Artist in Residence – Coastal Connection

Georgie Gall with her painting A Winters Feast.

Georgie Gall left Geelong to chase her professional dreams, but reconnected with her childhood home through art.
As LUKE VOOGT discovers, you can take the girl out of Geelong, but you can’t take Geelong out of the girl.

Georgie Gall’s windswept seascapes help her stay connected to her childhood home.
“A lot of my work comes from memories,” she says. “Every summer we would spend time at Anglesea and Barwon Heads.”
The Seaview Gallery artist regularly returns to the coastal surrounds of Geelong, like “the banks of the Barwon River”, in her artistic journeys.
“Some of my paintings are definitely based on the Bellarine Peninsula,” she says. “It helps me stay connected to the region.”
The 49-year-old grew up in Newtown but left Geelong in 1987 to chase her career in Sydney.
“I went as an accountant but came back as an artist,” she says.
She began taking art classes in 2002, to escape the pace and pressure of professional life in the big smoke.
“It was an outlet and a bit of fun with a couple of girlfriends,” she says. “I just got tired of the work.”
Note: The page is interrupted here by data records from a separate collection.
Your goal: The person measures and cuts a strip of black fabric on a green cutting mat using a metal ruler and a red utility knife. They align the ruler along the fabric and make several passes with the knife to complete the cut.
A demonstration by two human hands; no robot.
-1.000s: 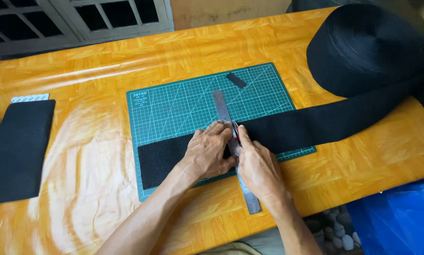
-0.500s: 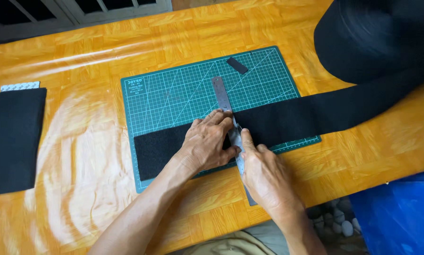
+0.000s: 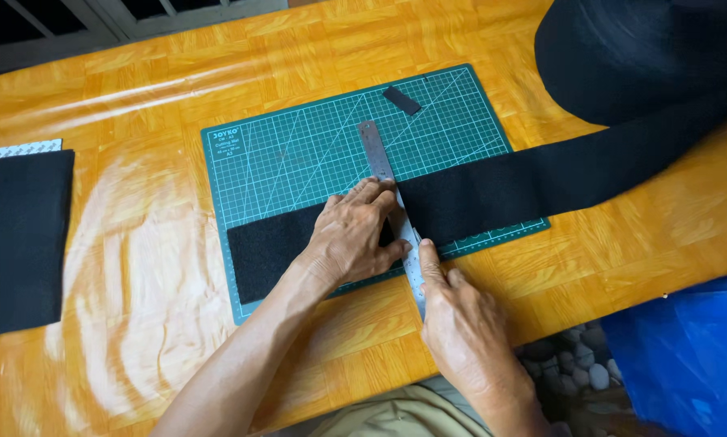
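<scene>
Under my left hand [image 3: 353, 236] the ruler [image 3: 392, 202] lies across the black strip [image 3: 493, 190] on the green mat [image 3: 315, 154]. Left fingers are spread flat, pressing ruler and strip down, nothing gripped. Right hand [image 3: 460, 324] sits just right of the ruler's near end, fingers curled together, forefinger stretched along the ruler edge; I cannot tell what they clamp, any tool is hidden. Strip runs from left of my fingers out right to the big black roll [image 3: 638, 57]. Beyond the fingertips, a small black scrap [image 3: 401, 100] on the mat. Far left on the orange table [image 3: 137, 267], a cut black piece [image 3: 19, 239].
</scene>
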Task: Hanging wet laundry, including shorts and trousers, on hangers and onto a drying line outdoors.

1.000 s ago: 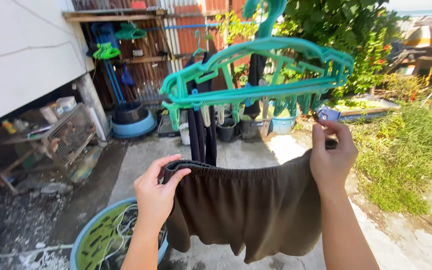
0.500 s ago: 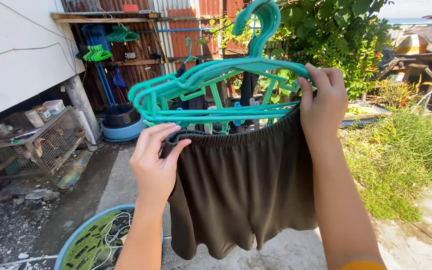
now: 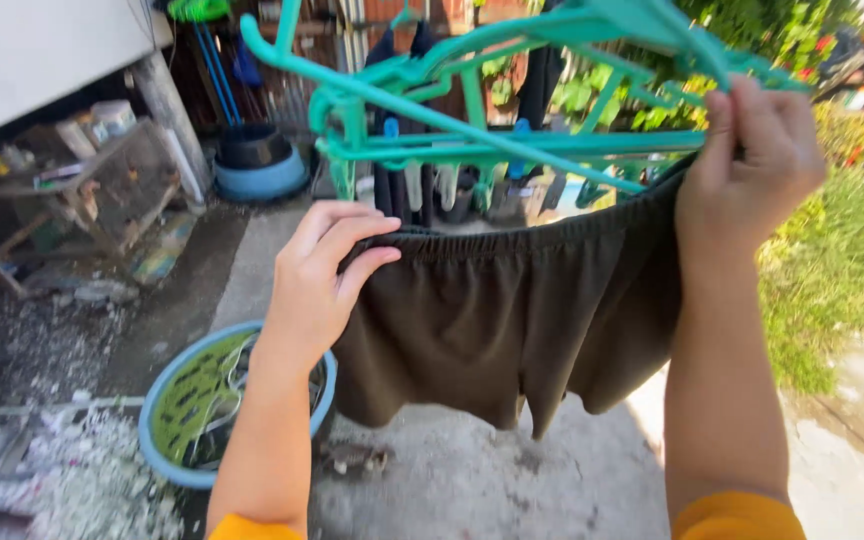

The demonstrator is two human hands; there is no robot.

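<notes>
Dark brown shorts (image 3: pixel 512 310) with an elastic waistband hang spread between my two hands. My left hand (image 3: pixel 327 275) pinches the waistband's left end. My right hand (image 3: pixel 747 165) grips the right end, raised against the lower bar of a teal plastic clip hanger (image 3: pixel 472 90) that hangs just above the shorts. Whether a clip has closed on the cloth cannot be told. Dark clothes (image 3: pixel 397 185) hang behind the hanger.
A blue basin (image 3: pixel 192 405) holding a green object and white cord sits on the concrete by my left arm. A wire cage and clutter (image 3: pixel 82 190) stand at the left wall. Dark and blue tubs (image 3: pixel 257 165) sit at the back. Grass and bushes (image 3: pixel 842 260) grow at the right.
Both hands lifted the shorts from below the hanger up to its lower bar. My right hand moved up and right onto the hanger; the view shifted closer and tilted down.
</notes>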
Later Georgie would discover Impasto, a form of painting whose exponents include art legends Vincent Van Gogh and Rembrandt.
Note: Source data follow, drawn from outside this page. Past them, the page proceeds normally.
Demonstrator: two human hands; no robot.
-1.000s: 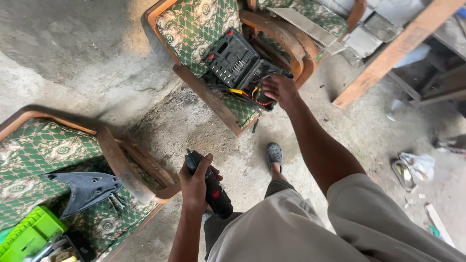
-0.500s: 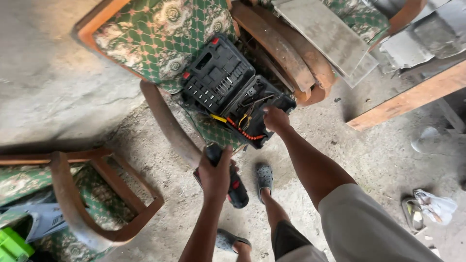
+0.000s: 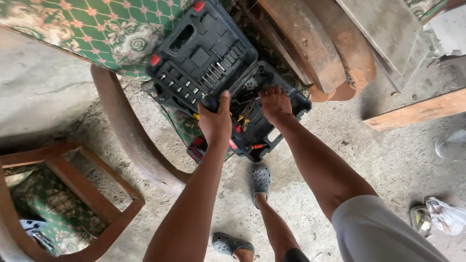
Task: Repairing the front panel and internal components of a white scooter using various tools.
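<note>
An open black tool case (image 3: 279,133) with red latches lies on a green patterned chair seat (image 3: 97,29). Its raised lid (image 3: 201,60) holds rows of drill bits. My left hand (image 3: 216,123) is shut on a black and red cordless drill (image 3: 196,149), pressed against the case's near edge; the hand hides most of the drill. My right hand (image 3: 274,104) rests with fingers spread on the case's inner tray, among yellow and red small parts, holding nothing I can see.
A curved wooden chair arm (image 3: 121,131) runs below the case. A second wooden-framed chair (image 3: 82,194) stands at lower left. Brown curved wooden pieces (image 3: 315,48) and a timber beam (image 3: 417,111) lie at right. My feet in grey clogs (image 3: 260,179) stand on concrete. A crumpled bag (image 3: 444,216) lies far right.
The view has closed in on the case. My left hand has carried the drill up from beside my leg to the case. My right hand stays at the case's inner tray.
</note>
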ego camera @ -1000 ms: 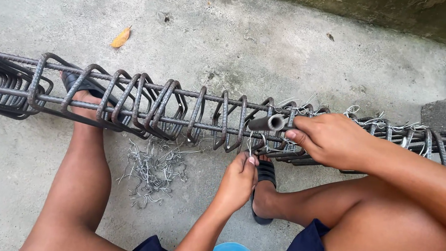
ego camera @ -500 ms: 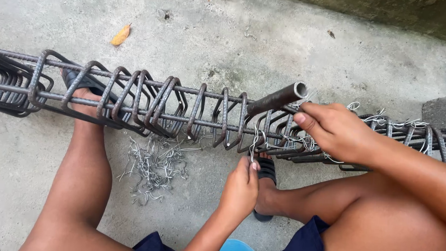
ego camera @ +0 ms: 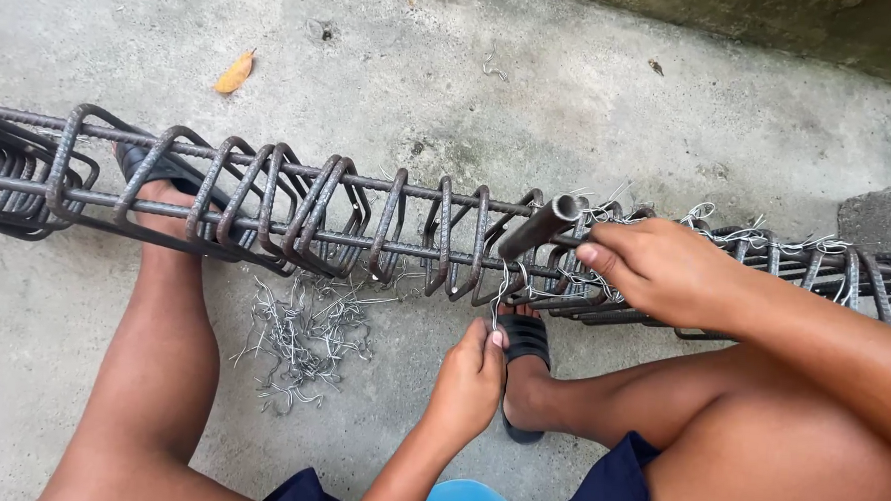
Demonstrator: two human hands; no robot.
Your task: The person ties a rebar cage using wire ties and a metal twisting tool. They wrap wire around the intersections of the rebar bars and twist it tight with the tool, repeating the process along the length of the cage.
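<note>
Rebar cage (ego camera: 386, 228): lies across the concrete floor (ego camera: 572, 96) over our legs, stirrups bunched at the middle.
Right hand (ego camera: 665, 270): clenched on a dark tube tool (ego camera: 539, 228), tilted up from a joint.
Left hand (ego camera: 470, 377): below the cage, fingers pinching a tie wire (ego camera: 502, 293) hanging from that joint.
Wire pile (ego camera: 307, 335): cut ties on the floor, beside our left leg.
Step, as we judge it: tying a stirrup to a bar. The next move calls for hooking the wire ends and twisting them tight.
</note>
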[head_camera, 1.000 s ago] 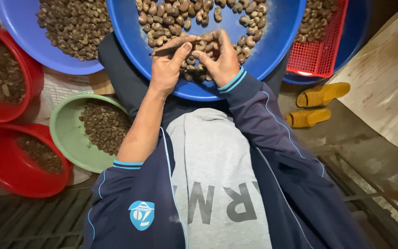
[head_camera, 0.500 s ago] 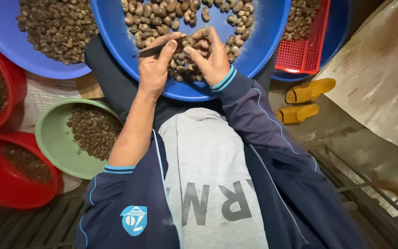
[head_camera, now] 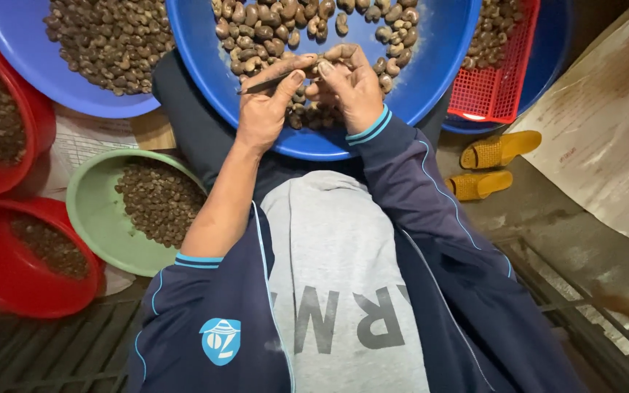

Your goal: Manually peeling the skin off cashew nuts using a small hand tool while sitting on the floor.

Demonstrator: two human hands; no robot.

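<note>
Here the left hand (head_camera: 263,109) is closed around a thin dark blade (head_camera: 267,84), thumb pressed along it, the point sticking out to the left. The right hand (head_camera: 351,87) faces it, its fingers curled and pinching a cashew nut (head_camera: 313,71) at the fingertips, just where the two hands meet; the nut itself is mostly hidden by the fingers. Both hands hover over the near rim of a large blue basin (head_camera: 438,51) resting on the person's lap, with a heap of brown cashews (head_camera: 263,33) spread across its far half and more lying right under the hands. To the left sits a second blue basin (head_camera: 16,51) filled with darker nuts. Nearer the left arm is a green bowl (head_camera: 92,211) holding small dark pieces, and beside it two red tubs, the upper red tub (head_camera: 41,116) and the lower red tub (head_camera: 9,291), each with dark contents. To the right of the lap basin a red mesh basket (head_camera: 504,91) holds more nuts, and a pair of yellow sandals (head_camera: 493,164) lies on the floor below it.
</note>
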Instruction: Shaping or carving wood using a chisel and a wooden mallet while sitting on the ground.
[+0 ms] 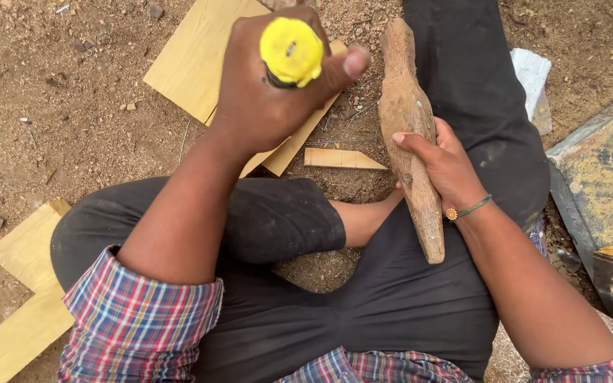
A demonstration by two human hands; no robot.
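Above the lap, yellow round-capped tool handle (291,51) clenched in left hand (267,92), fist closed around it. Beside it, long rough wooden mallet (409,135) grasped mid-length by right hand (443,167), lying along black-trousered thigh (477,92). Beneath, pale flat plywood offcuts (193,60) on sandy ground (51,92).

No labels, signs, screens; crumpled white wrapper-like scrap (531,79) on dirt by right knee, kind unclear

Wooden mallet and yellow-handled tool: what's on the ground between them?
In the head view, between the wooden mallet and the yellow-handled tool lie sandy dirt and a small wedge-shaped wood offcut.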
Layers of paint and resin create three-dimensional shapes in her work, which seem to “jump out” at the viewer.
“I certainly started with flatter painting,” she says. “I found my niche through the texture – I think I stumbled upon it.”
Georgie says her work is “better in the flesh” and likes how light can alter it.
“The painting takes on a different look and form, it changes throughout the day and night.”
The effect on viewers is most pronounced in her portrayal of a wheat field in Euroa, she says.
“They think the wheat’s been dipped in paint and stuck on.”
Georgie has frequently returned to Barwon Heads and Anglesea to visit her family since leaving Geelong.
“I bring down sketch books and I take lots of photographs,” she says.
She based her latest body of works, Late Afternoon Sun and Towards the Bluff, on Curlewis and Barwon Heads.
“Lake Connewarre and Swan Bay also provided some inspiration for green salty wetlands riverbank landscapes,” she says.
“And Point Lonsdale front beach has featured in some of my seascapes in the past.”
Georgie married husband David at the Geelong Art Gallery and both great-grandfather Horace Frank Richardson and grandfather Frank Evan Richardson were Geelong mayors.
She says her move to Toorak (Melbourne) two years ago has strengthened her connection to Geelong – along with her art.
“I think it’s flourishing more now because I’m closer to where I grew up.”